WHAT TO PRODUCE
Below are some records. Retype exactly the lines from the one containing "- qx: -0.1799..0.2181" through the one containing "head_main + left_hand", both included, skipping every picture.

INPUT FOR THIS TASK
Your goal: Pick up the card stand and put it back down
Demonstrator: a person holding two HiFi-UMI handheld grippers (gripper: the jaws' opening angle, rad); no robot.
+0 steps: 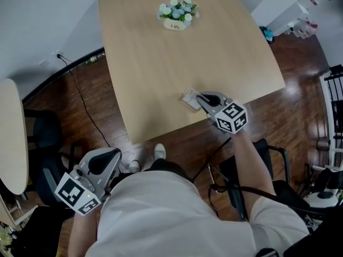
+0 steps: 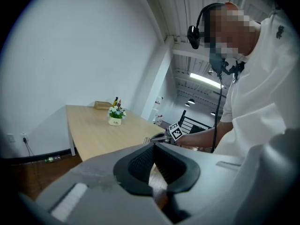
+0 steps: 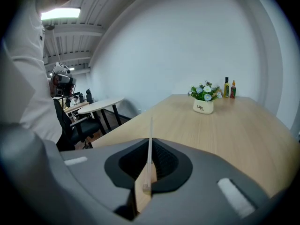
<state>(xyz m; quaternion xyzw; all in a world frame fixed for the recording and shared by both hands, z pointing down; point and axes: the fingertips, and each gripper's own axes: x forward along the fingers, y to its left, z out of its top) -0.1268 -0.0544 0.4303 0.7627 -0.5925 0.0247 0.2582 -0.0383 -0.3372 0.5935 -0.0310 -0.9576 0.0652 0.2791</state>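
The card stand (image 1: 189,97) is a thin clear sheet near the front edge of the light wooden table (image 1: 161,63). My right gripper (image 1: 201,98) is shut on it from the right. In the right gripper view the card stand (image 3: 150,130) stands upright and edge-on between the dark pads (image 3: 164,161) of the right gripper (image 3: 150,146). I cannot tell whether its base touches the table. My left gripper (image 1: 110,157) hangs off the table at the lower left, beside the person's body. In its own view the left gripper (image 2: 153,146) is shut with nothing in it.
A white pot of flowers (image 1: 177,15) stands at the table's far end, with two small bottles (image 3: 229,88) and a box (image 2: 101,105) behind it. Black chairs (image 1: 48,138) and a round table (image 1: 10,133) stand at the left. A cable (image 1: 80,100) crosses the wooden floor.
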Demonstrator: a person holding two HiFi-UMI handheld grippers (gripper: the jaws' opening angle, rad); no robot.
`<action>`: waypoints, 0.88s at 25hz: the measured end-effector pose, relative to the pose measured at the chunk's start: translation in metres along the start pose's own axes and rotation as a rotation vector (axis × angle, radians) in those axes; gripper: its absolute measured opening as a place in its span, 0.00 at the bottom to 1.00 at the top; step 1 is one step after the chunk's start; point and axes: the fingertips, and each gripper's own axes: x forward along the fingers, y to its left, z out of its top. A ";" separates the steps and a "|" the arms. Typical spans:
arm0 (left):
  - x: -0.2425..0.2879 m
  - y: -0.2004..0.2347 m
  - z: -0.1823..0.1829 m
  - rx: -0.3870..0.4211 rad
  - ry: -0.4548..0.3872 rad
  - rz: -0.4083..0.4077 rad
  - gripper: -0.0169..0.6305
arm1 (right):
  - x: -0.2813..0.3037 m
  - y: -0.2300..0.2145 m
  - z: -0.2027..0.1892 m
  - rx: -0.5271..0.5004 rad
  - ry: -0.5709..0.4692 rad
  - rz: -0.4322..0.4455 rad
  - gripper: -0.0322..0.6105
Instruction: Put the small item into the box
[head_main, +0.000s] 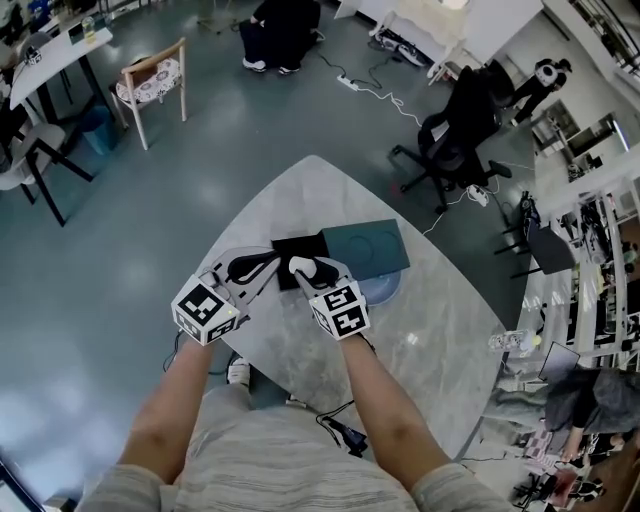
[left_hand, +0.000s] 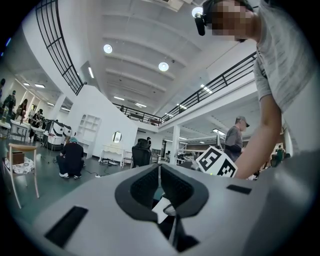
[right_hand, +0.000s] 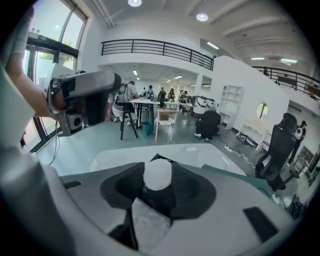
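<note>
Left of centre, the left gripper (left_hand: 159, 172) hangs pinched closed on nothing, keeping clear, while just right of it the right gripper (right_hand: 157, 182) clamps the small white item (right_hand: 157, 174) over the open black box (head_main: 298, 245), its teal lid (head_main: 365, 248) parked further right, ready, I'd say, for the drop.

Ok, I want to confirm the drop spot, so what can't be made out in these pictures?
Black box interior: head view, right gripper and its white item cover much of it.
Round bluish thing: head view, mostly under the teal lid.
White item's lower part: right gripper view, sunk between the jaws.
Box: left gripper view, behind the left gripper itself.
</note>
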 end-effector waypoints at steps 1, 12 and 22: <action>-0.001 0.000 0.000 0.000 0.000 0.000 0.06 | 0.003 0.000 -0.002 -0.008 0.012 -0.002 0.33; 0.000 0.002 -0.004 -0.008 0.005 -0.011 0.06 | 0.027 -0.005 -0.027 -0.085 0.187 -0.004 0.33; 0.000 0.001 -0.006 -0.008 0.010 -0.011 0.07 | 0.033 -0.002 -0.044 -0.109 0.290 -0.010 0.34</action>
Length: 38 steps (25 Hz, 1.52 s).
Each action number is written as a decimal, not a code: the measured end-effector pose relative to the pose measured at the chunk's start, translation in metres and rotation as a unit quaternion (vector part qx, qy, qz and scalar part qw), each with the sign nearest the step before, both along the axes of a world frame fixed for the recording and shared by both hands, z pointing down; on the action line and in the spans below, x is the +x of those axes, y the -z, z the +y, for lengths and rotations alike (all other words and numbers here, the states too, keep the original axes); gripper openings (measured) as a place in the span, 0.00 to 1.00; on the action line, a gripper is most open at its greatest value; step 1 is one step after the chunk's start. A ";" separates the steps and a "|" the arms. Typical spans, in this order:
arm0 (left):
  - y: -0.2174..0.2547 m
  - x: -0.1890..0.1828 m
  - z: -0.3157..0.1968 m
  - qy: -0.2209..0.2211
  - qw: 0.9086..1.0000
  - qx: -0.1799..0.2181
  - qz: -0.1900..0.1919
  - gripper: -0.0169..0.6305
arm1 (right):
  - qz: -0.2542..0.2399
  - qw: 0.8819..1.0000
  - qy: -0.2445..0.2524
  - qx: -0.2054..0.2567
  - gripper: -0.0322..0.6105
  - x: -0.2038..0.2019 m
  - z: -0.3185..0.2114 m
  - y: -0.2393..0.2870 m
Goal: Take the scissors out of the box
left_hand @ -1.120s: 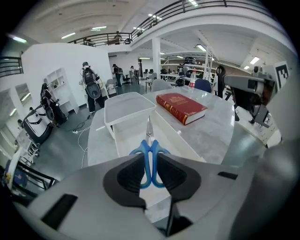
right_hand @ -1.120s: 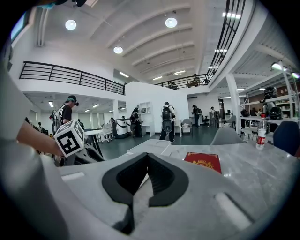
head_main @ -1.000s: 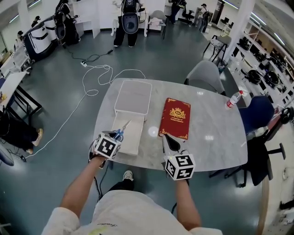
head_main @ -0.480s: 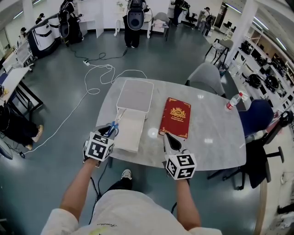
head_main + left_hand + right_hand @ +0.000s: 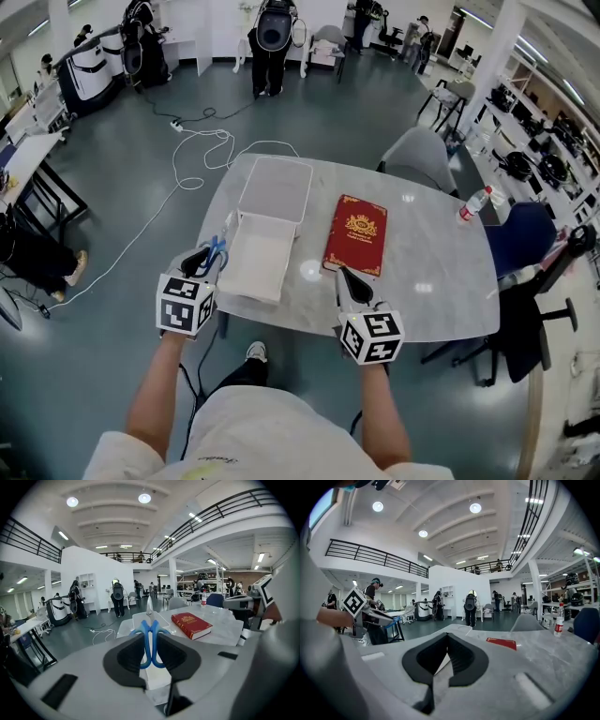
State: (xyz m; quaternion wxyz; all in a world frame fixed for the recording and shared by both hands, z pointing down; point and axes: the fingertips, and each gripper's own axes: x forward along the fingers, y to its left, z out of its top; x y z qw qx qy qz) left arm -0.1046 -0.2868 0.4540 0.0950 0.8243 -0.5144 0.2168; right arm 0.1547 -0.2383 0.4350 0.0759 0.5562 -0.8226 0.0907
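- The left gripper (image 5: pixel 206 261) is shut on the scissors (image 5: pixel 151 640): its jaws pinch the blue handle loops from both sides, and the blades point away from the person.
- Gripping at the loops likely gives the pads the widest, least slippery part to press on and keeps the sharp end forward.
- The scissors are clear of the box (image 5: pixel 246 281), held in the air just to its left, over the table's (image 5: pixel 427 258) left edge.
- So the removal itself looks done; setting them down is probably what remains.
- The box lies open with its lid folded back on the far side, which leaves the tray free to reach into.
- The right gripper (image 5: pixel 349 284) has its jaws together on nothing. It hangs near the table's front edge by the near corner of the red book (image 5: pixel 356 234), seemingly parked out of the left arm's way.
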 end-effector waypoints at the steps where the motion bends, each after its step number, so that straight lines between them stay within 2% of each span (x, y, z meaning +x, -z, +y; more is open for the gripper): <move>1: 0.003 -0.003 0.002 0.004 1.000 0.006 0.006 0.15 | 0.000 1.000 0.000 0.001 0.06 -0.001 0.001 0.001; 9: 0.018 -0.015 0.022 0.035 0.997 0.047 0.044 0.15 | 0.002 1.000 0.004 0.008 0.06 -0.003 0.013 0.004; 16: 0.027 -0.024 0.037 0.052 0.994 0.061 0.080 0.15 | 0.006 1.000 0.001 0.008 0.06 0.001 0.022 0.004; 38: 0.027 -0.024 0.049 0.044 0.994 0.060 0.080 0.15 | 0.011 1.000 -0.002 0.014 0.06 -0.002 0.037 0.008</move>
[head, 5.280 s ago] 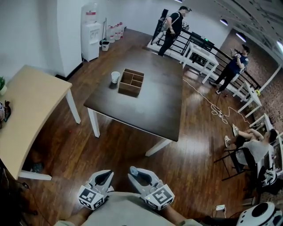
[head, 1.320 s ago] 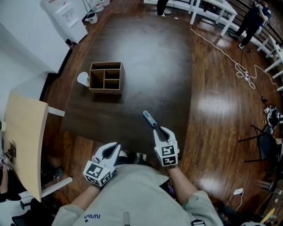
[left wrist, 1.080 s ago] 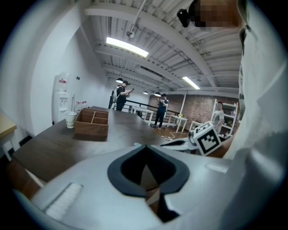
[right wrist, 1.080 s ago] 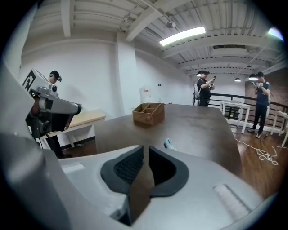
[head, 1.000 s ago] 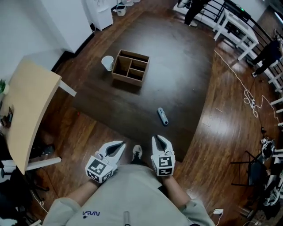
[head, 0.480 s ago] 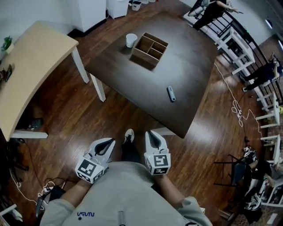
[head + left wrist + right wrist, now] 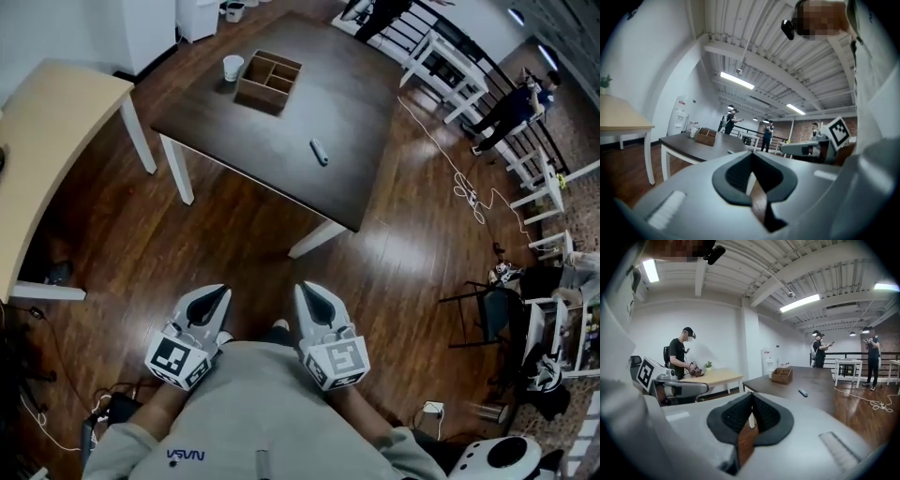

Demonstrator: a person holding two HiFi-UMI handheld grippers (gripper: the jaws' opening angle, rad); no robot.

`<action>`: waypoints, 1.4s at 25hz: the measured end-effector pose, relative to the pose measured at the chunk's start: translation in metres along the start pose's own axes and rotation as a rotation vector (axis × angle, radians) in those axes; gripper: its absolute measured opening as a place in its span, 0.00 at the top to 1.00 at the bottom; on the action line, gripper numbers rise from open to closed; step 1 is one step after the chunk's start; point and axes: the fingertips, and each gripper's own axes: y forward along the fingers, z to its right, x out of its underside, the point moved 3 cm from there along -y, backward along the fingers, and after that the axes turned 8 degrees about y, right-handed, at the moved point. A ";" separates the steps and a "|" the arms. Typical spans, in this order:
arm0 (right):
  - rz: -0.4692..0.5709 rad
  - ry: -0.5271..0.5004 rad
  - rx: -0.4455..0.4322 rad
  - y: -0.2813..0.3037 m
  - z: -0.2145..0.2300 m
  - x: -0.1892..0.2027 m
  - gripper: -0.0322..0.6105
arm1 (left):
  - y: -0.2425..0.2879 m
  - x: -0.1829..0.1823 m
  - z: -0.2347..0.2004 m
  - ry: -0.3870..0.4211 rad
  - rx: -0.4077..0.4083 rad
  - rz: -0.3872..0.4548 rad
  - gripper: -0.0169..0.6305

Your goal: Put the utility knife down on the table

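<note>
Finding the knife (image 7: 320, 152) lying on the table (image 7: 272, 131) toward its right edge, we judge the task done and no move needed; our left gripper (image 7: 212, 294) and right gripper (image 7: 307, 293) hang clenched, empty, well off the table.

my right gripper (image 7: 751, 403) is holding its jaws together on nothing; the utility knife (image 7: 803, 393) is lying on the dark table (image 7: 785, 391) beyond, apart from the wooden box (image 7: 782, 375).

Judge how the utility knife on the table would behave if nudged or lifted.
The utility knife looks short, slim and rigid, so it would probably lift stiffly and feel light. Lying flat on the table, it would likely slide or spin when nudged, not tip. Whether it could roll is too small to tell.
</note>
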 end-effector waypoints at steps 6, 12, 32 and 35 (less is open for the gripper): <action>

SOLUTION TO THIS PROBLEM
  - qx: -0.1799..0.2181
  - qz: -0.1900..0.1919
  - gripper: -0.0169..0.6305
arm1 (right):
  - qz: -0.2542..0.2399
  - qw: 0.8819..1.0000
  - qy: -0.2445..0.2524
  - qx: -0.2054..0.2567
  - gripper: -0.0322..0.6105
  - x: -0.2038..0.2019 m
  - z: -0.3185..0.2114 m
  - y: -0.2393..0.2870 m
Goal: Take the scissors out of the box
left_hand @ -1.120s: 
right_hand @ -1.120s: 
head_main @ -1.000s: 
head_main @ -0.480s: 
head_main + left_hand + right_hand @ +0.000s: 

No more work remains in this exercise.